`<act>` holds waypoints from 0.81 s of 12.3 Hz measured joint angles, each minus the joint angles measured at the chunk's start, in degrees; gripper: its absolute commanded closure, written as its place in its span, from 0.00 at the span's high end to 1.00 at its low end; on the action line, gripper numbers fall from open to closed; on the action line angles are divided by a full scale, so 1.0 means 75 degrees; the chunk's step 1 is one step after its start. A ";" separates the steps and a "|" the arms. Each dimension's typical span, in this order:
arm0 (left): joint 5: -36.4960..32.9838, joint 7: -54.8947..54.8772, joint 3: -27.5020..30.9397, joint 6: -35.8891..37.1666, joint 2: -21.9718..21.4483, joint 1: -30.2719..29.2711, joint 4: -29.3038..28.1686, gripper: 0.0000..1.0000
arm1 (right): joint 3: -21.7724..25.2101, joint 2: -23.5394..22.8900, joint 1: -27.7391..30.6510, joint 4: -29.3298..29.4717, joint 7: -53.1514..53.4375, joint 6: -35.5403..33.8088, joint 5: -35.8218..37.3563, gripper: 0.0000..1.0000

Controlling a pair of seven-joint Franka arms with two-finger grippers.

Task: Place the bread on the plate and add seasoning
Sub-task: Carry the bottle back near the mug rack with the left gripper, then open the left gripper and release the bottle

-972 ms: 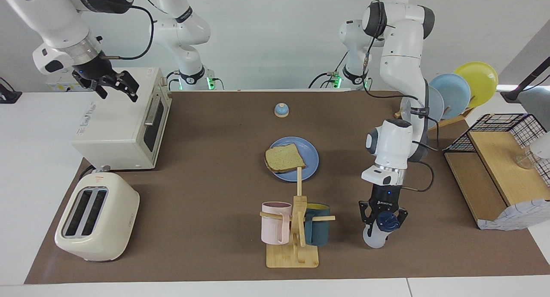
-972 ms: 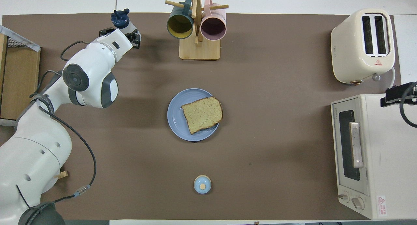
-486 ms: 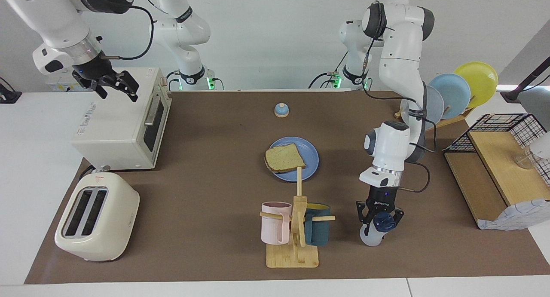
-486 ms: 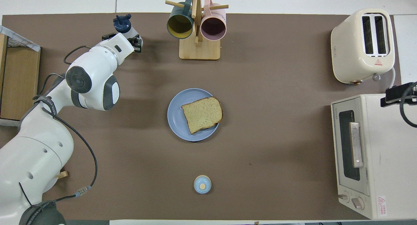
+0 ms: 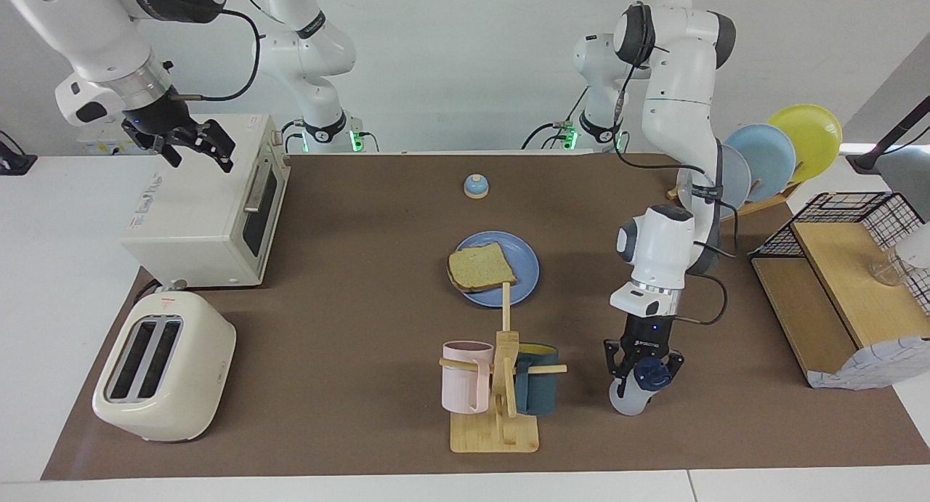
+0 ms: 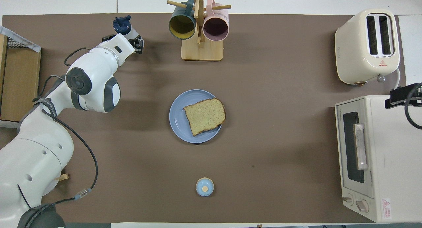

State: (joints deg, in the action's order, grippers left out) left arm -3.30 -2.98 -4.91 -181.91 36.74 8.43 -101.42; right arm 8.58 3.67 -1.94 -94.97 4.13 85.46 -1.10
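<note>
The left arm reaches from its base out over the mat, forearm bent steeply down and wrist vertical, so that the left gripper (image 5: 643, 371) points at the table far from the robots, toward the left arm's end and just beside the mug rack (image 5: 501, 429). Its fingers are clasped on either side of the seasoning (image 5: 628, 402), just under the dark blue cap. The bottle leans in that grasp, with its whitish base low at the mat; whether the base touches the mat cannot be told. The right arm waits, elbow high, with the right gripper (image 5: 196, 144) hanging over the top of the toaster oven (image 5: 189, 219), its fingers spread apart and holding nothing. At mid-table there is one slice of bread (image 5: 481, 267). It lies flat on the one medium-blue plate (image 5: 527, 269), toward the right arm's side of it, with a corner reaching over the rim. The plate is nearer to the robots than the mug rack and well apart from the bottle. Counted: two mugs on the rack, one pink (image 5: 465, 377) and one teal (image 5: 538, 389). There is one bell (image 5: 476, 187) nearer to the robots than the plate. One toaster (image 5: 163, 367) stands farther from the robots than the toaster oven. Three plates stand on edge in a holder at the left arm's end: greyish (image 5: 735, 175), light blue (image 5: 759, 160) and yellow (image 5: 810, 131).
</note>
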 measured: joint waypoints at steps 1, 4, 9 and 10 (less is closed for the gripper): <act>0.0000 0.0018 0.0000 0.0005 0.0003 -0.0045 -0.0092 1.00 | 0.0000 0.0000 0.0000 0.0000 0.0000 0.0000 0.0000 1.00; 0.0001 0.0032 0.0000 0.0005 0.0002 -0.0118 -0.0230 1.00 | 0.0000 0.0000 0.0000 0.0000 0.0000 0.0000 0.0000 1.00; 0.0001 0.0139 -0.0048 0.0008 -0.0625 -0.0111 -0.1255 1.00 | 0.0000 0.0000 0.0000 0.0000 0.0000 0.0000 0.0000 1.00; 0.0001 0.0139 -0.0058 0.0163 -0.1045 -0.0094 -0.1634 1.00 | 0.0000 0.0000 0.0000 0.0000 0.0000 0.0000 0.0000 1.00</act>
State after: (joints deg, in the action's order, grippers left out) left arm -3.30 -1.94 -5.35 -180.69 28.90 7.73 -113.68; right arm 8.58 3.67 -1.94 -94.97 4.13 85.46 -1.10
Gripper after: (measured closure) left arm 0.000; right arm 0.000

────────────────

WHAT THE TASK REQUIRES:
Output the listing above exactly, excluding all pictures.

RESULT OF THIS TASK:
`<act>` holds waypoints from 0.81 s of 12.3 Hz measured joint angles, each minus the joint angles measured at the chunk's start, in degrees; gripper: its absolute commanded closure, written as its place in its span, from 0.00 at the span's high end to 1.00 at its low end; on the action line, gripper numbers fall from open to closed; on the action line angles are divided by a full scale, so 1.0 means 75 degrees; the chunk's step 1 is one step after its start. A ";" separates the steps and a "|" the arms. Each dimension's typical span, in this order:
arm0 (left): joint 5: -36.4960..32.9838, joint 7: -54.8947..54.8772, joint 3: -27.5020..30.9397, joint 6: -35.8891..37.1666, joint 2: -21.9718..21.4483, joint 1: -30.2719..29.2711, joint 4: -29.3038..28.1686, gripper: 0.0000..1.0000
arm1 (right): joint 3: -21.7724..25.2101, joint 2: -23.5394..22.8900, joint 1: -27.7391..30.6510, joint 4: -29.3298..29.4717, joint 7: -53.1514..53.4375, joint 6: -35.5403..33.8088, joint 5: -35.8218..37.3563, gripper: 0.0000..1.0000

Controlling a pair of seven-joint Franka arms with two-finger grippers.

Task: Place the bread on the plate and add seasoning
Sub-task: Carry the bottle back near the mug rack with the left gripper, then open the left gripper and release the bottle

-972 ms: 
-972 ms: 
-486 ms: 
-486 ms: 
+0 ms: 
+0 ms: 

State: (joints deg, in the action's order, grippers left out) left arm -3.30 -2.98 -4.91 -181.91 36.74 8.43 -101.42; right arm 8.58 3.67 -1.94 -94.97 4.13 85.46 -1.10
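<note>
The left arm reaches from its base out over the mat, forearm bent steeply down and wrist vertical, so that the left gripper (image 5: 643, 371) points at the table far from the robots, toward the left arm's end and just beside the mug rack (image 5: 501, 429). Its fingers are clasped on either side of the seasoning (image 5: 628, 402), just under the dark blue cap. The bottle leans in that grasp, with its whitish base low at the mat; whether the base touches the mat cannot be told. The right arm waits, elbow high, with the right gripper (image 5: 196, 144) hanging over the top of the toaster oven (image 5: 189, 219), its fingers spread apart and holding nothing. At mid-table there is one slice of bread (image 5: 481, 267). It lies flat on the one medium-blue plate (image 5: 527, 269), toward the right arm's side of it, with a corner reaching over the rim. The plate is nearer to the robots than the mug rack and well apart from the bottle. Counted: two mugs on the rack, one pink (image 5: 465, 377) and one teal (image 5: 538, 389). There is one bell (image 5: 476, 187) nearer to the robots than the plate. One toaster (image 5: 163, 367) stands farther from the robots than the toaster oven. Three plates stand on edge in a holder at the left arm's end: greyish (image 5: 735, 175), light blue (image 5: 759, 160) and yellow (image 5: 810, 131).
</note>
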 measured: joint waypoints at steps 1, 4, 9 and 10 (less is closed for the gripper): <act>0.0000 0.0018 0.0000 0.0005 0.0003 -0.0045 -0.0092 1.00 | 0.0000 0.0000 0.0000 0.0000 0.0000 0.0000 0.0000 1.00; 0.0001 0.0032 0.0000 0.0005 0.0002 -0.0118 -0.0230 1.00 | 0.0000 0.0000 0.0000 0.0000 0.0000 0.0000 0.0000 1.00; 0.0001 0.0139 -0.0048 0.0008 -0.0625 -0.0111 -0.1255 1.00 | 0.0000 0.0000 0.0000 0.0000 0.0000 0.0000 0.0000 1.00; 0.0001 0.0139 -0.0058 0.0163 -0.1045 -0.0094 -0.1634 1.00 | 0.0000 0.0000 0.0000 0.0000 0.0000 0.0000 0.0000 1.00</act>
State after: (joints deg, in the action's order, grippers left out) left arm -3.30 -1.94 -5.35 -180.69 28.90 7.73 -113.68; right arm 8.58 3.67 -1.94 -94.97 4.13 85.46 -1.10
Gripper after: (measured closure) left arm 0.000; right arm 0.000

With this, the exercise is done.